Harto bajó la persiana de la habitación. Dejó una rendija por donde entraba el sol. Se sentó enfrente, en una silla, y durante horas vio cómo la luz iba cambiando de dirección. Después, de noche, subió la persiana y volvió a sentarse en la silla.

Harta entró en la habitación. Dejó el bolso en el suelo, se quitó los zapatos y se tumbó en la cama, de costado, frente a la pared, del lado del corazón. Alguien le dijo alguna vez que se descansa mejor si el corazón está cerca del colchón.

Sonó el teléfono de Harto. Era Plagio. No le contestó. Se levantó de la silla, apagó la vela y se echó en la cama al lado de Harta. Al lado contrario. Era mejor, en ese momento, descansar peor que ver su espalda y querer abrazarla.

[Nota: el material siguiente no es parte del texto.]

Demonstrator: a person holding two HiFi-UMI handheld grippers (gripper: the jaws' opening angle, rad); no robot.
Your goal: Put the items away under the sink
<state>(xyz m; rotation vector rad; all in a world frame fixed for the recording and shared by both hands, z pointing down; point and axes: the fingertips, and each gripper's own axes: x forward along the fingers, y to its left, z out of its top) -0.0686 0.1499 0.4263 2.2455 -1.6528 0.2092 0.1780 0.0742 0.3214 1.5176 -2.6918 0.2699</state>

Por la mañana, ella ya no estaba. Él se despertó en el medio de la cama, boca arriba. Hacía tiempo que ya no le preguntaba a dónde iba, si trabajaba, o si simplemente se marchaba para no hablar de algo o de nada. Miró la silla, la vela apagada y la persiana, bajada.

Los ruidos del hambre, en el estómago, habían desaparecido. Alguien le dijo alguna vez que desaparecen cuando te acostumbras a dejar de ser un ser vivo, cuando el ruido está sólo ya en la cabeza. Volvió a su silla. Y comprobó que Harta le había dejado la misma rendija que él había calculado durante días. Siguió la dirección de la luz durante horas. No había cambiado demasiado durante esas semanas. La tierra gira y se desplaza, pero no tanto.